▶ [TASK TO CARRY OUT]
Each record below gets repeated exactly, and pictures stay out of the copy.

[Records excerpted from a collection]
>>>
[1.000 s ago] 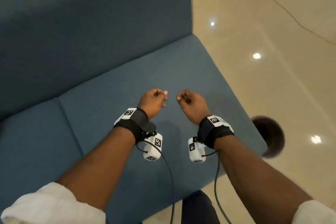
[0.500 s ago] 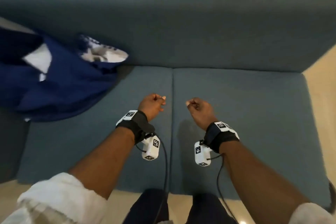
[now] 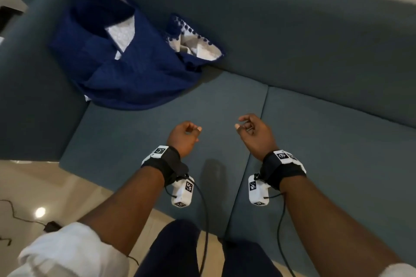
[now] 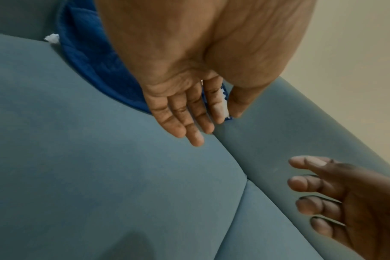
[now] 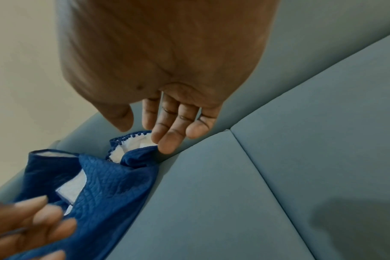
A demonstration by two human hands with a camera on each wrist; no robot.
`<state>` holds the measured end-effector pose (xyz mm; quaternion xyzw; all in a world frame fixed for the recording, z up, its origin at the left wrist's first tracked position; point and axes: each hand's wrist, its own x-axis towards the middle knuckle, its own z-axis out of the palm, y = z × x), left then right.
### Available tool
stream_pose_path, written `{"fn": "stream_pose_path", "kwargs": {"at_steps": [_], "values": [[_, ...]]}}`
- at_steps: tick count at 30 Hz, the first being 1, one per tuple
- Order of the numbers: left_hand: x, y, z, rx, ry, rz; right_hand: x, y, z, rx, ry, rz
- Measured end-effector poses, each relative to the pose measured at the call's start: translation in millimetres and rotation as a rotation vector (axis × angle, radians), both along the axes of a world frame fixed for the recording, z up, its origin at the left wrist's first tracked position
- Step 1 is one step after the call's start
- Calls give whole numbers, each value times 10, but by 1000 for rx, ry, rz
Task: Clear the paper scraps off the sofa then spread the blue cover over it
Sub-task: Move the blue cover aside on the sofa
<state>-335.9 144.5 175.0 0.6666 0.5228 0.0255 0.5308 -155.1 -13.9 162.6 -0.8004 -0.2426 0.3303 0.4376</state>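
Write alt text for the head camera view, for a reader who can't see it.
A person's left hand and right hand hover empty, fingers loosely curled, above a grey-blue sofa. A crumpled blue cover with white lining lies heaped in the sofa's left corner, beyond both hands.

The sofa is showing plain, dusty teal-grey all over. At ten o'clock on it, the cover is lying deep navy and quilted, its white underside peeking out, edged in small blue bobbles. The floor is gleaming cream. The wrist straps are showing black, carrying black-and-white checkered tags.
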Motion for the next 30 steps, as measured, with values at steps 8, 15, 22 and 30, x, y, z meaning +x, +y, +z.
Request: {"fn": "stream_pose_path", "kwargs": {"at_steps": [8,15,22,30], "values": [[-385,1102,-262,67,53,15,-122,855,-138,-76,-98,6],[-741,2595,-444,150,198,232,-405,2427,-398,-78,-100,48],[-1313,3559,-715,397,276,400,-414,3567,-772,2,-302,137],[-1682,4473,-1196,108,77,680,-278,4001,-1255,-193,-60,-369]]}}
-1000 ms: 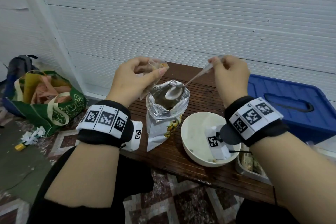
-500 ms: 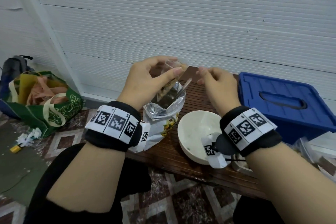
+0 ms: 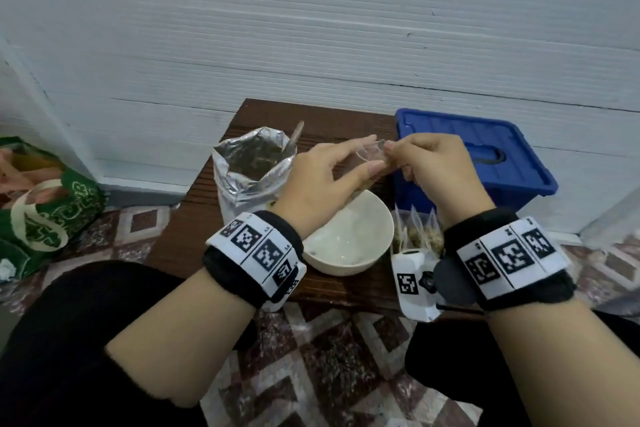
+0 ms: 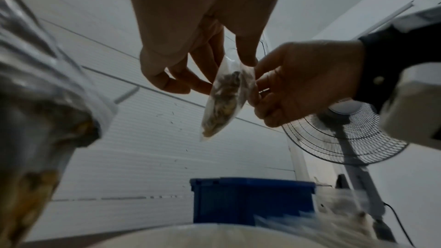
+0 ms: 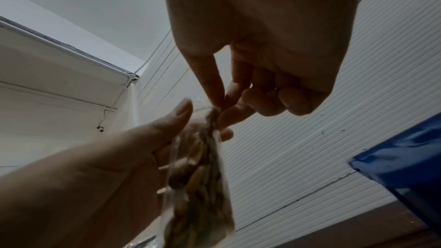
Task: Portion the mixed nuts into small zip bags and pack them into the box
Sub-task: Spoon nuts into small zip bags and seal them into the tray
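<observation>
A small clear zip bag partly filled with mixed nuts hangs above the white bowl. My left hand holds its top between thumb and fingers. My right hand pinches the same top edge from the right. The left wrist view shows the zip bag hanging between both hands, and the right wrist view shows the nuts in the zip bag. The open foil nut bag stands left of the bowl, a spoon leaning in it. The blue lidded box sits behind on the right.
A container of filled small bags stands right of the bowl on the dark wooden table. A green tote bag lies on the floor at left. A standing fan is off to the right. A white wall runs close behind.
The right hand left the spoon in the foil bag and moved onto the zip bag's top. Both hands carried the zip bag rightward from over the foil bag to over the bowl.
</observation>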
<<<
▶ [REPLY TO THE EXERCISE]
[1.000 s ago] 
[0.500 s ago] 
[now] 
[now] 
[now] 
A demonstration by two human hands with a camera on each wrist; no robot.
`<state>` holds the measured end-effector pose (xyz mm; quaternion xyzw; all in a world frame fixed for the recording, z up, its origin at the left wrist's first tracked position; point and axes: each hand's wrist, its own x-axis towards the middle knuckle, its own z-axis out of the palm, y = z × x), left then right.
### Available tool
stream_pose_path, written `{"fn": "stream_pose_path", "kwargs": {"at_steps": [_], "values": [[_, ...]]}}`
- at_steps: tick count at 30 Hz, the first being 1, one per tuple
- Order of the numbers: left_hand: x, y, z, rx, ry, rz; right_hand: x, y, z, rx, ry, rz
- Measured end-effector poses, each relative to the pose measured at the call's start: translation in millimetres and rotation as a rotation vector (axis × angle, radians), both along the axes of a world frame fixed for the recording, z up, its origin at the left wrist's first tracked position
- Step 1 is one step after the call's start
- Calls give whole numbers, each value times 10, but by 1000 for rx, ry, rz
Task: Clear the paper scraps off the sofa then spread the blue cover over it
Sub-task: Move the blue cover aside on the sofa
<state>-335.9 144.5 175.0 0.6666 0.5228 0.0255 0.5308 -155.1 -13.9 162.6 -0.8004 -0.2426 0.3303 0.4376</state>
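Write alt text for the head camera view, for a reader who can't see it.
A person's left hand and right hand hover empty, fingers loosely curled, above a grey-blue sofa. A crumpled blue cover with white lining lies heaped in the sofa's left corner, beyond both hands.

The sofa is showing plain, dusty teal-grey all over. At ten o'clock on it, the cover is lying deep navy and quilted, its white underside peeking out, edged in small blue bobbles. The floor is gleaming cream. The wrist straps are showing black, carrying black-and-white checkered tags.
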Motion for the next 30 steps, as measured, with values at steps 8, 15, 22 and 30, x, y, z meaning +x, +y, +z.
Request: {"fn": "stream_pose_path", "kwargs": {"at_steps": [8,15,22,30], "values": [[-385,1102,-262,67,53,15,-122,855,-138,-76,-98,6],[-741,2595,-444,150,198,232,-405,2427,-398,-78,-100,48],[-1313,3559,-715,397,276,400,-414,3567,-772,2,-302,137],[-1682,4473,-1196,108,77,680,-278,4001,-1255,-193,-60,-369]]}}
-1000 ms: 
-500 ms: 
+0 ms: 
+0 ms: 
+0 ms: 
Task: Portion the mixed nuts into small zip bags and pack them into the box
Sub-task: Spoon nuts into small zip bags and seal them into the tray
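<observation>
A small clear zip bag partly filled with mixed nuts hangs above the white bowl. My left hand holds its top between thumb and fingers. My right hand pinches the same top edge from the right. The left wrist view shows the zip bag hanging between both hands, and the right wrist view shows the nuts in the zip bag. The open foil nut bag stands left of the bowl, a spoon leaning in it. The blue lidded box sits behind on the right.
A container of filled small bags stands right of the bowl on the dark wooden table. A green tote bag lies on the floor at left. A standing fan is off to the right. A white wall runs close behind.
The right hand left the spoon in the foil bag and moved onto the zip bag's top. Both hands carried the zip bag rightward from over the foil bag to over the bowl.
</observation>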

For this exercise, nothing more is required.